Mapping the genetic network underlying the response to DNA damage. Failure of cells to respond to DNA damage is a primary step in the onset of cancer and is a key mechanism of environmental toxicity. Consequently, cells have evolved complex repair and stress responses that are highly conserved across the eukaryotic kingdom, from yeast to humans. We are using genome-scale technologies such as ChIP-sequencing and synthetic-lethal screens to map how the cell's transcriptional network is remodeled by DNA-damaging conditions. For an example of our network mapping efforts for DNA damage pathways, see Workman et al. Science. 312 (5776):1054-1059 (2006).

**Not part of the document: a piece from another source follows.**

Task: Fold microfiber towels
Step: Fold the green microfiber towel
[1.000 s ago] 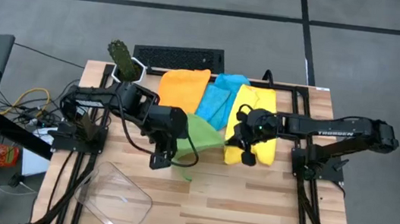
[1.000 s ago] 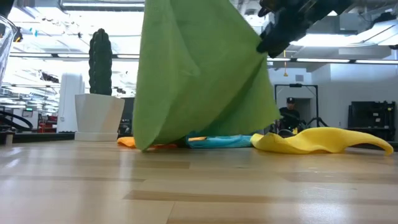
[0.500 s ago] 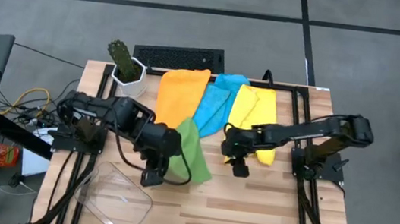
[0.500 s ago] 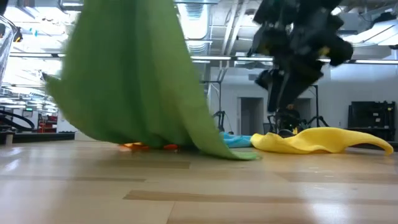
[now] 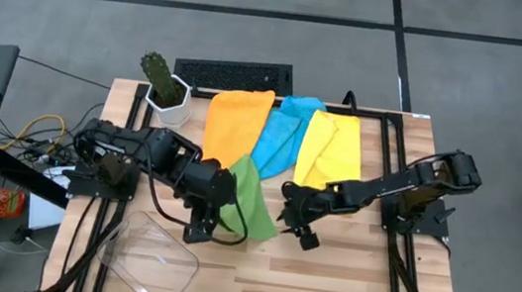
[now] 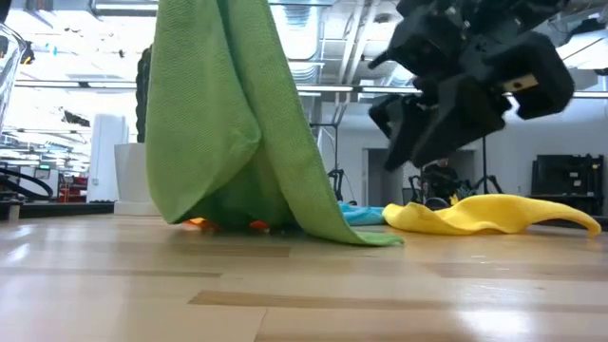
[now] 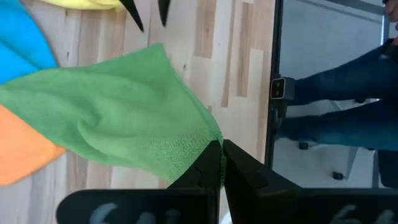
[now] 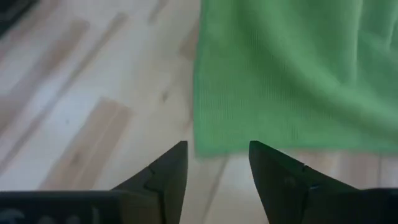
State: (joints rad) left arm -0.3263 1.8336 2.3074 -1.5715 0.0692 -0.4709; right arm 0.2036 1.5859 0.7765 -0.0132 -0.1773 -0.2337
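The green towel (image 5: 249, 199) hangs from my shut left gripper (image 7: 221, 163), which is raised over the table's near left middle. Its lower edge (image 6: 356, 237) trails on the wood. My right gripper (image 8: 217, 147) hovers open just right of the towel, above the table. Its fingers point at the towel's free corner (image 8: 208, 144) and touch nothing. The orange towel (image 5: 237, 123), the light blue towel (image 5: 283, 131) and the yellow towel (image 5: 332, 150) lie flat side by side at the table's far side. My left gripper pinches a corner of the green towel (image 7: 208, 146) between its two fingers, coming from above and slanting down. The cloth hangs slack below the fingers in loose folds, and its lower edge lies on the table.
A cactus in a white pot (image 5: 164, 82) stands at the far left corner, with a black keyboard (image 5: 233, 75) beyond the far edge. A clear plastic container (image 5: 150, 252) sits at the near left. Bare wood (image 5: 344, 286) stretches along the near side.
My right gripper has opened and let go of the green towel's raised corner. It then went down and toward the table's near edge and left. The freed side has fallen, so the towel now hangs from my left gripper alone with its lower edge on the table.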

Network-based biomarkers for disease diagnosis and personalized medicine. Genetic “biomarkers” are typically thought of as individual genes and proteins—for example using prostate specific antigen (PSA) as a marker for prostate cancer. Recently, we have shown that genetic networks can also serve as powerful biomarkers, and in many cases are more predictive than any individual gene [Chuang et al. Mol Syst Biol. 3:140 (2007)]. Our approach is to use high-throughput DNA sequencing to profile all of the genes expressed in the tissue of a particular patient, and to then project these genes onto the known human genetic network map to identify pathways that are predictive of disease. This “network-based” biomarker approach has shown success in diagnosis of metastatic breast cancer, and we are now working with Dr. Thomas Kipps at the UCSD Moores Cancer Center to diagnose Chronic Lymphocytic Leukemia. We are also collaborating with Drs. Kang Zhang and Joe Gleason to identify the common pathways by which genetic defects affect macular degeneration and neuronal development, respectively.

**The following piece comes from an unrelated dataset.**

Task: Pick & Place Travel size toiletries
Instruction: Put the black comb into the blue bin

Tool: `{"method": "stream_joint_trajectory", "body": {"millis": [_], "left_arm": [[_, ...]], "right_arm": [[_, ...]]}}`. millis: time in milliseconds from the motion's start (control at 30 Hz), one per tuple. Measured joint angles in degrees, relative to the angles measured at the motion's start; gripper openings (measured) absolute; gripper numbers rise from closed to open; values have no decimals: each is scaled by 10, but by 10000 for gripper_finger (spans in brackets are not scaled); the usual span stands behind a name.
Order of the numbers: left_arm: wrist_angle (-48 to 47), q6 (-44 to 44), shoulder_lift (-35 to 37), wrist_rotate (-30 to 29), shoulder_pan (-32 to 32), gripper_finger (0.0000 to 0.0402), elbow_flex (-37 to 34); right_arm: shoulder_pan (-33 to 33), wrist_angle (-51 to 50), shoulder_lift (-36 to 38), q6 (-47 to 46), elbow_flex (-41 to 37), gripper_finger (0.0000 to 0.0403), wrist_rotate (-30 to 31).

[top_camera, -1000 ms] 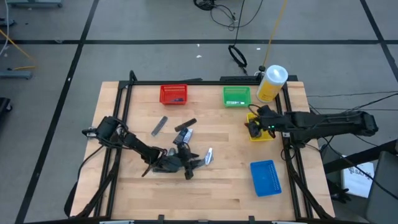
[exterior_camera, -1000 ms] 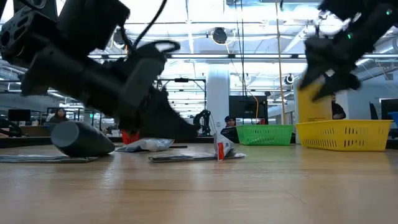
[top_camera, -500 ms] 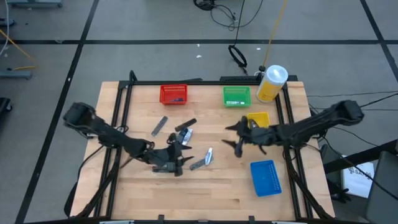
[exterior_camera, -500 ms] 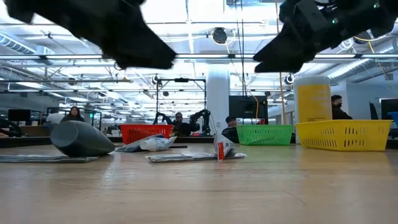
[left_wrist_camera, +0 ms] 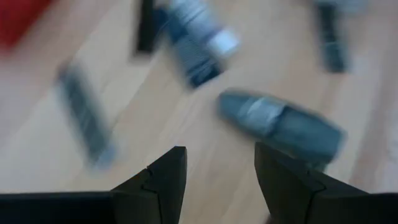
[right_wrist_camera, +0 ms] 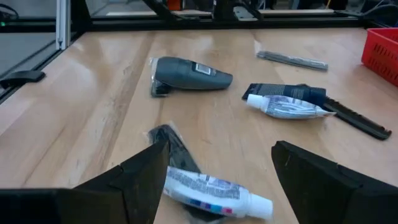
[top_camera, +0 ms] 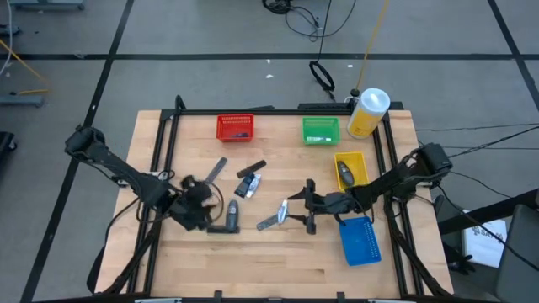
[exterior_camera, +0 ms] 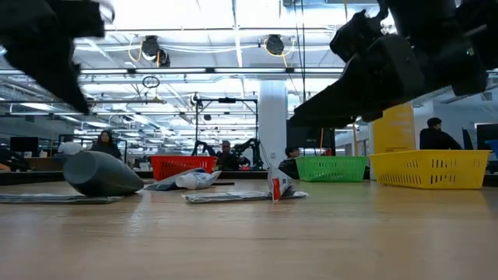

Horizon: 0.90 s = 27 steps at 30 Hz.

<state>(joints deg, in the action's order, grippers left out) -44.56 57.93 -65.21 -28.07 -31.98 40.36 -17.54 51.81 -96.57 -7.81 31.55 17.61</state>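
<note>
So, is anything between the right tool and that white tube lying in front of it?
Nothing visible. The right tool stands open just short of the white tube, with only bare table between them. The grey bottle lies farther off, beyond the tube.

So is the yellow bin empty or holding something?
Holding something: the yellow bin has one dark toiletry lying inside, seen from the high view.

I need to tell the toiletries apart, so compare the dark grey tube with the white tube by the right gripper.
The dark grey tube is stubby and tapered, while the white tube is slimmer and has coloured print. The dark grey tube rests on bare wood, but the white tube lies across a black sachet. The white tube sits just ahead of the open right gripper, and the dark grey tube is farther off. Both lie flat, unheld.
</note>
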Motion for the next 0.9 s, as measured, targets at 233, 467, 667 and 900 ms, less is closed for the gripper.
{"method": "stream_joint_trajectory", "body": {"millis": [233,467,667,900], "left_arm": [[-89,219,8,-72,5,189,-37],[-19,250,8,-134,62,204,-119],[171,174,8,-135,126,262,-192],[313,53,0,-124,184,269,-246]], "right_arm": [[3,7,-13,0,0,276,1],[3,6,-13,0,0,276,1],[3,5,-13,0,0,276,1],[3,1,-13,0,0,276,1]]}}
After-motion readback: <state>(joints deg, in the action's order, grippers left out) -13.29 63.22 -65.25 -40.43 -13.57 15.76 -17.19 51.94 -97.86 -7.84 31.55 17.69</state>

Network analysis between pathogen and host. Genetic network mapping also has application to infectious disease, for example by targeting drugs to networks that are present in a pathogenic organism but absent from its human host. In collaboration with Dr. Stanley Fields at University of Washington and Prolexys Pharmaceuticals, we have used network comparisons to study the protein interaction network of Plasmodium, the pathogenic protozoan that causes malaria— see Suthram et al. Nature 438(7064):108-12 (2005). Surprisingly, the Plasmodium protein network was quite divergent from other known networks. We are also working with Dr. Sumit Chanda at the Burnham Institute to identify protein networks essential for HIV infection, and how those that differ from RNA and DNA viruses—see Konig et al., Cell 135(1):49-60 (2008).
For professional distribution of our network-based technologies, we are developers of the Cytoscape platform, an Open-Source software environment for visualization and analysis of biological networks and models (http://www.cytoscape.org/).
Division of Medical Genetics website (medgenetics.ucsd.edu).
Trey Ideker, Ph.D. is Division Chief of Medical Genetics at the UC San Diego School of Medicine. He also serves as Professor of Medicine and Bioengineering, Adjunct Professor of Computer Science and Member of the Moores UCSD Cancer Center. Ideker received Bachelor’s and Master’s degrees from MIT in Electrical Engineering and Computer Science and his Ph.D. from the University of Washington in Molecular Biology under the supervision of Dr. Leroy Hood. He is a pioneer in using genome-scale measurements to construct network models of cellular processes and disease. His recent research activities include assembly of networks governing the response to DNA damage, development of software for protein network cross-species comparisons, and network-based diagnosis of disease. Ideker serves on the Editorial Boards for Bioinformatics and PLoS Computational Biology, Board of Directors for US-HUPO and the Cytoscape Consortium, and is a regular consultant for companies such as Monsanto, Genstruct, and Mendel Biotechnology. He was named one of the Top 10 Innovators of 2006 by Technology Review magazine and was the recipient of the 2009 Overton Prize from the International Society for Computational Biology. His work has been featured in news outlets such as The Scientist, the San Diego Union Tribune, and Forbes magazine.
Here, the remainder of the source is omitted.